Segundo o relatório:
. Das 9 determinações monitoradas pelo TCE-RO:
- 7 foram cumpridas;
- 1 está em andamento;
- 1 não foi cumprida — justamente a que exigia registros analíticos detalhados.
Irregularidade envolve relatórios de gestão
O problema identificado está na ausência de registros analíticos obrigatórios nos relatórios de gestão do DER-RO. Esses dados deveriam detalhar quais medidas foram adotadas para corrigir falhas anteriores apontadas pelo próprio Tribunal.
A determinação descumprida havia sido estabelecida em decisão anterior (DM 0055/2024), mas, segundo a auditoria, as informações não foram incluídas nem nos relatórios oficiais nem nos sistemas internos.
Quem deve se explicar
O TCE-RO determinou a realização de audiência para que dois responsáveis apresentem defesa:
- Eder André Fernandes Dias – Diretor-Geral do DER-RO em 2024;
- Eliane Aparecida Adão Basílio – Controladora Interna.
- O diretor-geral teria se omitido ao não garantir a inclusão das informações exigidas;
- A controladora interna falhou no dever de fiscalização e controle.
A Corte de Contas destacou que o descumprimento de determinações pode gerar responsabilização administrativa, já que os gestores têm obrigação legal de garantir a qualidade e a integridade das informações prestadas.
Além disso, foi ressaltado que:
- A omissão compromete o controle externo;
- Pode indicar falhas na governança e na gestão pública;
- Exige apuração com direito ao contraditório e ampla defesa.
Um ponto importante da decisão foi o reconhecimento de que as contas do DER-RO foram analisadas em conjunto com o Fundo de Infraestrutura (FITHA). Isso ocorreu porque:
- Há interdependência entre os atos administrativos;
- A análise consolidada permite uma visão mais completa da gestão dos recursos públicos.

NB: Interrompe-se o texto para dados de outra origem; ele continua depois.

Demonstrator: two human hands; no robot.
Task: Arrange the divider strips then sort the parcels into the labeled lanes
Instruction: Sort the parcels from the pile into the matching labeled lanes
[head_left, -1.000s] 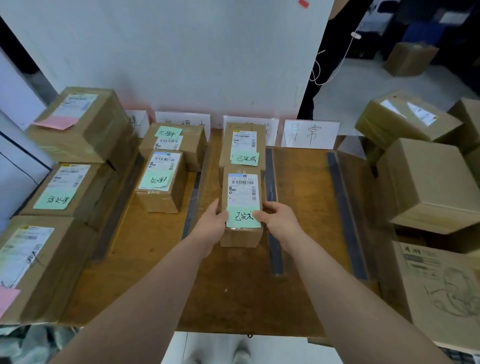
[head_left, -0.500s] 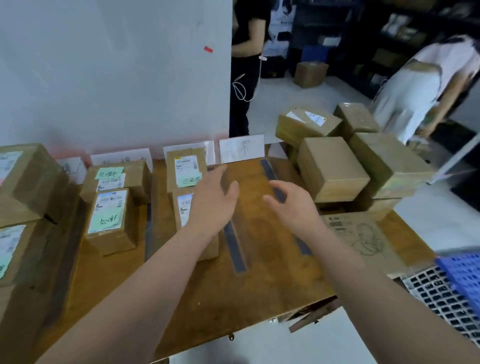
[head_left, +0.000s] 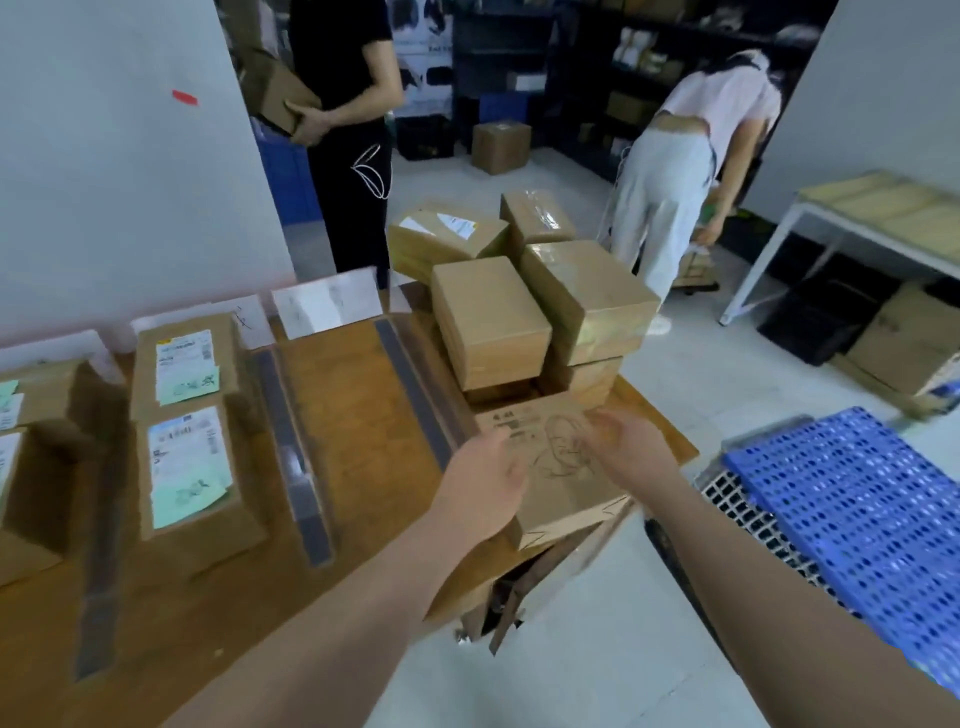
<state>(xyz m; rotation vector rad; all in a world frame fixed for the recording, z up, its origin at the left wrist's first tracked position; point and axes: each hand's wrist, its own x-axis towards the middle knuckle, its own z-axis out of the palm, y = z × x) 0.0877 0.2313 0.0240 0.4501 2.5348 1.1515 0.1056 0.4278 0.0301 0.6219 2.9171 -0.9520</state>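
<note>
Both hands out over the right end of the brown wooden bench (head_left: 363, 415), left hand (head_left: 480, 488) spread open at the near-left edge of the flat brown cardboard parcel with a line drawing printed on top (head_left: 563, 467), right hand (head_left: 631, 444) open over its far-right side, neither grip closed on it yet. Parcel lying directly between the two palms at the bench's right corner, right of the dark grey divider strip (head_left: 415, 395), long axis running away and to the left, left hand seemingly nearer.

Labelled brown parcels (head_left: 189, 467) lie flat in lanes between grey divider strips (head_left: 293, 457) on the table.
</note>
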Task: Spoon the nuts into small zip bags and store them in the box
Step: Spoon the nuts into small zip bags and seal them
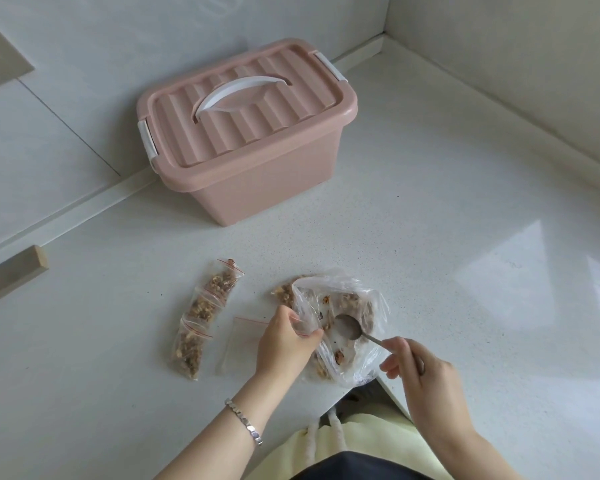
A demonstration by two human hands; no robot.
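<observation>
The nuts (pixel 355 304) are pale brown, broken, knobbly pieces, scattered inside a large crumpled clear plastic bag (pixel 343 296) that lies at the near edge of the white speckled tabletop (pixel 447 209). Most of them sit along the bag's far side, with a few darker bits nearer the person.

The left hand (pixel 284 344) pinches the large bag's rim together with what looks like a small zip bag's red-striped mouth, fingers closed on the plastic. The right hand (pixel 420 372) is closed on the handle of a metal spoon (pixel 349 326), whose bowl lies inside the large bag and looks empty.

Just beside the left hand an empty zip bag (pixel 238 344) lies flat. Further toward the left edge, three filled zip bags (pixel 205 317) lie overlapping in a row, each packed with nuts and closed by a red strip.

The pink box (pixel 253 147) stands well apart at the far edge against the wall, its ribbed lid on, with a white handle (pixel 243 93) and white side clips.
</observation>
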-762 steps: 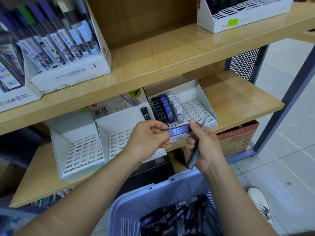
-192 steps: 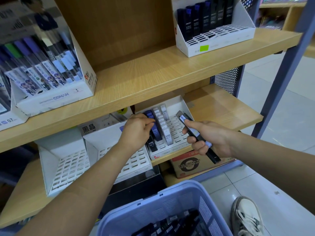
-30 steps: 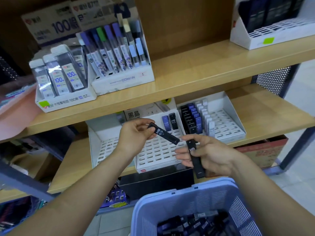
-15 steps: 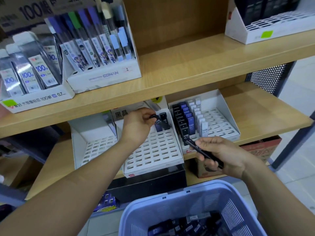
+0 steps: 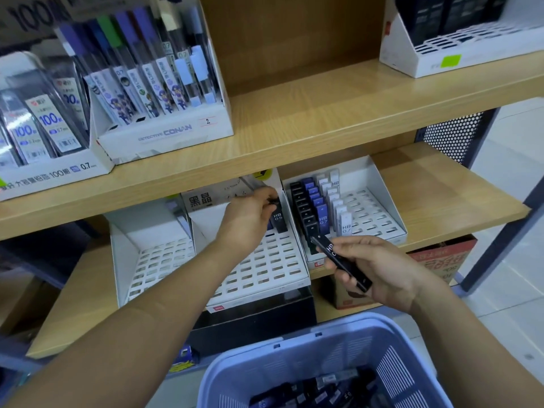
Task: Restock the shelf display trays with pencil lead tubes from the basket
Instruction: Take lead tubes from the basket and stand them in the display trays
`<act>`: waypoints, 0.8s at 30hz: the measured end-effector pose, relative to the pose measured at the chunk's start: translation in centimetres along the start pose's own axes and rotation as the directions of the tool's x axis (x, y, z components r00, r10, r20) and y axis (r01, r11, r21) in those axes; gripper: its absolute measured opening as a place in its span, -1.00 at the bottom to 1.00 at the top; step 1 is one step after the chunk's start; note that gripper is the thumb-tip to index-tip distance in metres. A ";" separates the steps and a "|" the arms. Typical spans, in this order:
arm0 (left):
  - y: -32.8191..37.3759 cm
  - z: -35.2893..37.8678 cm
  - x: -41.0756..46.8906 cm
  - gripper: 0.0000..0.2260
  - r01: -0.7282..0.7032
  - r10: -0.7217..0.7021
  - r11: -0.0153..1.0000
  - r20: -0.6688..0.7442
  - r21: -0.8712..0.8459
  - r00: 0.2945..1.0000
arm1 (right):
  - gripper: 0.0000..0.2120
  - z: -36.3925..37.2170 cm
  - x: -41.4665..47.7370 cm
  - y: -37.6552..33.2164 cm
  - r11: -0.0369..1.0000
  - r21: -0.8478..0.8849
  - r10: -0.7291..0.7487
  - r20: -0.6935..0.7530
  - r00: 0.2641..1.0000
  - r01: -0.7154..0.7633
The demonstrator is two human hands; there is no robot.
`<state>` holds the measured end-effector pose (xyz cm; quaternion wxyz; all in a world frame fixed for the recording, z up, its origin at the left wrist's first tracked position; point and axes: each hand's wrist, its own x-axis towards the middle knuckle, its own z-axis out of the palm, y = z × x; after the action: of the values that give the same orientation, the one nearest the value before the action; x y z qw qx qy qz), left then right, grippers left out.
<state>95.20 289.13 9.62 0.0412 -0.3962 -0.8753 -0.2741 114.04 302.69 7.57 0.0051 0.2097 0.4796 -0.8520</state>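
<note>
Up at the back of the middle tray, the left hand pinches the top of an upright HB 0.5 tube. The right tray holds black, blue and white rows. The right hand grips a second black tube — slanted, upper end toward that tray — above the basket of loose tubes.
</note>
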 end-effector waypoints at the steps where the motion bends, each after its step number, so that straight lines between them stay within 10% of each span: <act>1: -0.1 0.3 0.1 -0.81 0.002 -0.002 1.000 -0.005 0.001 1.000 | -0.85 0.1 -0.1 0.0 1.000 0.019 -0.003 -0.008 1.000 0.003; 8: 1.0 -0.4 0.1 -0.84 -0.081 0.086 0.994 -0.064 0.068 0.994 | -0.80 0.8 0.1 -0.1 0.999 -0.005 -0.050 -0.018 0.999 0.050; 12: 4.2 -3.0 -1.5 -0.86 0.289 -0.164 0.818 0.281 -0.498 0.946 | -0.78 1.2 0.0 -0.3 0.996 -0.018 -0.091 -0.026 0.996 0.090; 15: 5.4 -3.9 -3.1 -0.81 0.333 -0.042 0.795 0.502 -0.507 0.864 | -0.70 1.9 -0.1 -0.3 0.993 -0.048 -0.104 -0.007 0.995 0.103; 24: 3.5 -4.9 -4.2 -0.84 0.368 -0.171 0.727 0.366 -0.580 0.915 | -0.70 1.7 -0.3 -0.4 0.988 -0.154 0.027 0.020 0.999 -0.024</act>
<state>99.85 285.68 14.11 -0.2638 -0.2887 -0.7745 -0.4972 113.63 301.44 8.78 0.0375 0.2052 0.5411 -0.8147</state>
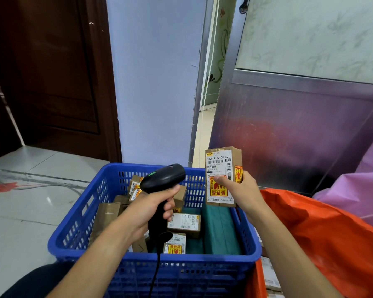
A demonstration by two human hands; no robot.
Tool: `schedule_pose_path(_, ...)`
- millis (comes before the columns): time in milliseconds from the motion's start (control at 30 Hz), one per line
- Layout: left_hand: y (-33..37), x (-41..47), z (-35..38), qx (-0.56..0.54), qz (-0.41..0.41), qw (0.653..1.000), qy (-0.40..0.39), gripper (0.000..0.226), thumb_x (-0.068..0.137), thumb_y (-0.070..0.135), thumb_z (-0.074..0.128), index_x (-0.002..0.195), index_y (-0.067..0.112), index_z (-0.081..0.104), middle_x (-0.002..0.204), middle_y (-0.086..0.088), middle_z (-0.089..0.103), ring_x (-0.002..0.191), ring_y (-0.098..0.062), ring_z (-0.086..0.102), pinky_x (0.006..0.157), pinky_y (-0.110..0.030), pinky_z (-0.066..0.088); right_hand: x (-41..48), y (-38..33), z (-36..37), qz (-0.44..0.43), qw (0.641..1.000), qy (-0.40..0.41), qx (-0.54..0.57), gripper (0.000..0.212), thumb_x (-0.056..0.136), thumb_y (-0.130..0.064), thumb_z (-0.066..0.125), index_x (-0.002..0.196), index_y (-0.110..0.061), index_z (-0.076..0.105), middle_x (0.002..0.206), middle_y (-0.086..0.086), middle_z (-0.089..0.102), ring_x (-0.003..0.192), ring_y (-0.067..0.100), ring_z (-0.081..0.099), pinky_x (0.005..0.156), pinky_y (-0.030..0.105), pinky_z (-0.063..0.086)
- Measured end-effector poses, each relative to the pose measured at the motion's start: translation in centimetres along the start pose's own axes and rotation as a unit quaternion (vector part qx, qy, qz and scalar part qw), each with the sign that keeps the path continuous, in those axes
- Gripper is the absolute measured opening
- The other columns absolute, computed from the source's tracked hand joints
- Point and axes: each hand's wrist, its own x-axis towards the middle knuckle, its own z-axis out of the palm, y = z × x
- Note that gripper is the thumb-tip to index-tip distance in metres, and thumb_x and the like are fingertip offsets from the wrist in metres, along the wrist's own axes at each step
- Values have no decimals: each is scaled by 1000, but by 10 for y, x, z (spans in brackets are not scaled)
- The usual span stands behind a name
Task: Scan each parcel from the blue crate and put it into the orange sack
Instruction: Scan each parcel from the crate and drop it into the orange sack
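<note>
Black scanner point(163, 179) gripped in L hand point(151, 209), R hand point(240, 190) pinching upright parcel point(222, 168) beside it

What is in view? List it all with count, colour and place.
crate: one, blue, floor, centre
loose parcels: several, brown, in crate
green packet: one, in crate, right side
held parcel: one, brown, white label, above crate's far right corner
scanner: one, black, above crate
sack: one, orange, right of crate
purple sheet: one, far right
door: one, dark brown, back left
left hand: grips scanner
right hand: grips held parcel
</note>
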Motion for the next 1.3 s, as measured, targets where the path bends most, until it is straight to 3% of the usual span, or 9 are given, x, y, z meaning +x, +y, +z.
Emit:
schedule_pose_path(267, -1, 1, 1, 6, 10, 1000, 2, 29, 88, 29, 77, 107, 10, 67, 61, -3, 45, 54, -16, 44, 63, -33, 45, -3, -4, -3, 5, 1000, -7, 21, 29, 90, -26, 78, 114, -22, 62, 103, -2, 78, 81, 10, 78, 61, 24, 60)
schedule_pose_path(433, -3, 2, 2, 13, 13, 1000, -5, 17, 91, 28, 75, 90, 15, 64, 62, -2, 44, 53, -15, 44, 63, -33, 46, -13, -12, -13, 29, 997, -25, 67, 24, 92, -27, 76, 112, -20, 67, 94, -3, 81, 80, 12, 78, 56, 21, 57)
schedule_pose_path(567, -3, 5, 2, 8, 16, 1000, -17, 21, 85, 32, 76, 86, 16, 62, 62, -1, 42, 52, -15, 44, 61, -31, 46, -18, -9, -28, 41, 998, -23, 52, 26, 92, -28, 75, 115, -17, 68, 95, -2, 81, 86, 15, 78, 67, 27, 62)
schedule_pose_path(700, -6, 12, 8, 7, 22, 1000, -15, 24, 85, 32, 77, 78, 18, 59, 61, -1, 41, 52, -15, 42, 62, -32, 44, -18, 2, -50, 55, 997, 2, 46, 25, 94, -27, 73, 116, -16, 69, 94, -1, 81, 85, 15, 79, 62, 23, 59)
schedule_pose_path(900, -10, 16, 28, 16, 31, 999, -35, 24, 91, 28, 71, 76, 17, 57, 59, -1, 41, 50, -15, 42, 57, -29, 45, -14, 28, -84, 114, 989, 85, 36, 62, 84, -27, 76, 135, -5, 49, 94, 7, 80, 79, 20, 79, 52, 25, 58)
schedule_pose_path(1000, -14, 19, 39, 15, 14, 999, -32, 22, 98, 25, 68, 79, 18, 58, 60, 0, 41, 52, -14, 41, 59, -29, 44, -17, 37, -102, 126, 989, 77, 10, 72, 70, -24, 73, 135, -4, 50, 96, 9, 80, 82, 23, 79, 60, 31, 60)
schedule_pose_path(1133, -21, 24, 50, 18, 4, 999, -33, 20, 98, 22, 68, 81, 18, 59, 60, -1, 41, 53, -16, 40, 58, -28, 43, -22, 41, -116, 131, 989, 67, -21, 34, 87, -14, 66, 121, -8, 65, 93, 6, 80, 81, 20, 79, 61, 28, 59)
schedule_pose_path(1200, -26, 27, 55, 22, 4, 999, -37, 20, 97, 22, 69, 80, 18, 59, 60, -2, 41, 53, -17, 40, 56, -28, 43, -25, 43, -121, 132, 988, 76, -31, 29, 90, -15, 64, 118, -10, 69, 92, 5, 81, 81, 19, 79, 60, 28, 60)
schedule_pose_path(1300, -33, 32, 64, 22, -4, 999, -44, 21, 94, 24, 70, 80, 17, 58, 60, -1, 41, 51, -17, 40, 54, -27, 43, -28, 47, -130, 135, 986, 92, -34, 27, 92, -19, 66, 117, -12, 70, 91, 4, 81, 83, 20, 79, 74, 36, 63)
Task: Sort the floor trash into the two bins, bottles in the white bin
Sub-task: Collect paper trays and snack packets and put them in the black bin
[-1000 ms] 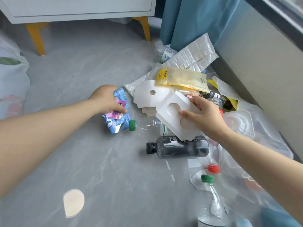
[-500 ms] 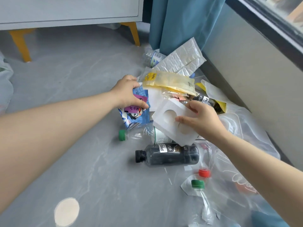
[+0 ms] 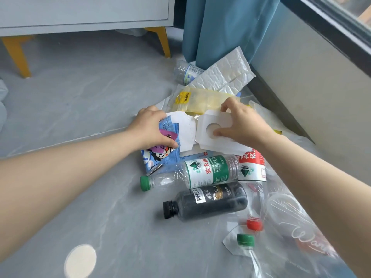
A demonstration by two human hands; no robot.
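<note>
A pile of trash lies on the grey floor by the wall. My left hand (image 3: 149, 127) grips a blue snack wrapper (image 3: 160, 155), its fingers reaching a white card piece (image 3: 185, 131) beside it. My right hand (image 3: 243, 123) holds a white cardboard piece with round holes (image 3: 212, 135), thumb pressed near a hole. Below them lie a clear green-capped bottle (image 3: 192, 174), a dark black-capped bottle (image 3: 208, 201) and a red-labelled bottle (image 3: 252, 167). Neither bin is in view.
A yellow zip bag (image 3: 200, 100), a white padded mailer (image 3: 222, 74) and another clear bottle (image 3: 185, 72) lie toward the blue curtain (image 3: 224, 27). Clear plastic bags (image 3: 291, 227) with red- and green-capped bottles spread at lower right. A cabinet with yellow legs (image 3: 160, 40) stands behind.
Both hands moved up and further into the pile, each keeping its item. The left hand carried the wrapper right, to the white card piece; the right lifted the holed cardboard toward the yellow bag.
</note>
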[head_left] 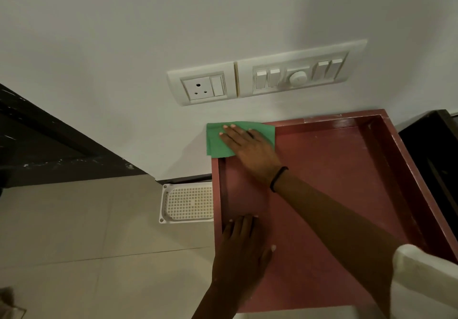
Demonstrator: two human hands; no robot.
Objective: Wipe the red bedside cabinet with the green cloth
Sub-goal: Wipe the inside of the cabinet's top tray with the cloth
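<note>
The red bedside cabinet (pixel 329 170) fills the right half of the view; its flat top has a raised rim on the left, back and right. The green cloth (pixel 218 142) lies flattened over the cabinet's back left corner, overhanging the rim toward the wall. My right hand (pixel 250 145) presses flat on the cloth, fingers spread and pointing left, with a black band at the wrist. My left hand (pixel 243 246) rests palm down on the cabinet's front left part, fingers apart, holding nothing.
A white wall stands behind the cabinet with a socket plate (pixel 203 87) and a switch panel (pixel 297 74) just above it. A white perforated plastic tray (pixel 188 203) lies on the tiled floor left of the cabinet. Dark furniture (pixel 436 150) stands to the right.
</note>
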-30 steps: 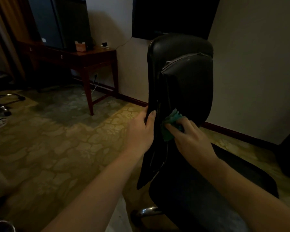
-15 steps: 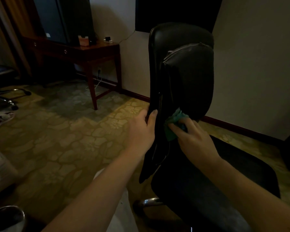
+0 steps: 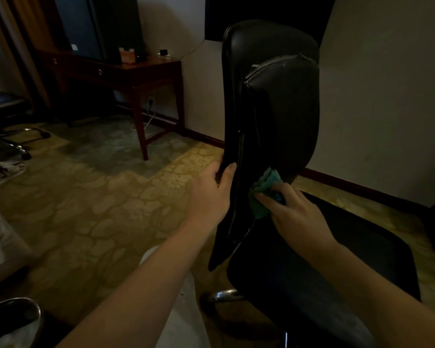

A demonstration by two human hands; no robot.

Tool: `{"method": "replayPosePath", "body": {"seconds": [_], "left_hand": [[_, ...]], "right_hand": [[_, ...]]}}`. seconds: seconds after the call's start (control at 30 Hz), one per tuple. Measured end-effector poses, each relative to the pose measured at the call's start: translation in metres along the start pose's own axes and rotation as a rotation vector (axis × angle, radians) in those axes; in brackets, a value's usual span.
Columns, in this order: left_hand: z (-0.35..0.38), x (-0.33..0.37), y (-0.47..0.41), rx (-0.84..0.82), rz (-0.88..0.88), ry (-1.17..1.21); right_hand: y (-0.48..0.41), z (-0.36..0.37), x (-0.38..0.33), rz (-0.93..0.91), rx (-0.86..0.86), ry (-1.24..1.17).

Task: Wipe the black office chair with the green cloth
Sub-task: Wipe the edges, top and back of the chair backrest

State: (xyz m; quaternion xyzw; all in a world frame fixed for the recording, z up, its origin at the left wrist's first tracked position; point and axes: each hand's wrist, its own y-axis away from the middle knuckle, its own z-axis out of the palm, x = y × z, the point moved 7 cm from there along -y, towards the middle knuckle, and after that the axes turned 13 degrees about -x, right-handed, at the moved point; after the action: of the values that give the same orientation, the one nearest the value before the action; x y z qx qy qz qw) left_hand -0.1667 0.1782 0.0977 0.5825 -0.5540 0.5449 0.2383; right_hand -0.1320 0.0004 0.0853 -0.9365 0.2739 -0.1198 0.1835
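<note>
At ten o'clock stood a dark wooden desk (image 3: 146, 69) on a yellow-green patterned carpet (image 3: 98, 197). Near centre, the left hand (image 3: 209, 194) gripped the side edge of the black leather office chair (image 3: 274, 109), thumb on the near face, fingers curled behind. At three o'clock of that hand, the crumpled green cloth (image 3: 263, 197) lay pressed against the lower backrest, above the seat, pinched under the curled fingers of the right hand (image 3: 294, 217).
</note>
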Motion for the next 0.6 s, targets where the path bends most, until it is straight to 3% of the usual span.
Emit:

Os responsáveis terão 15 dias para apresentar justificativas e documentos ao Tribunal. Caso não sejam localizados, o processo poderá seguir com citação por edital e até com atuação da Defensoria Pública.
O que acontece agora
Após a fase de defesa:
- O processo retorna à área técnica do TCE-RO;
- Segue para análise do Ministério Público de Contas;
- Posteriormente, será julgado quanto à regularidade das contas.
O TCE-RO reforçou que decisões como essa visam garantir maior transparência, responsabilidade e eficiência na gestão pública, especialmente no uso de recursos estaduais.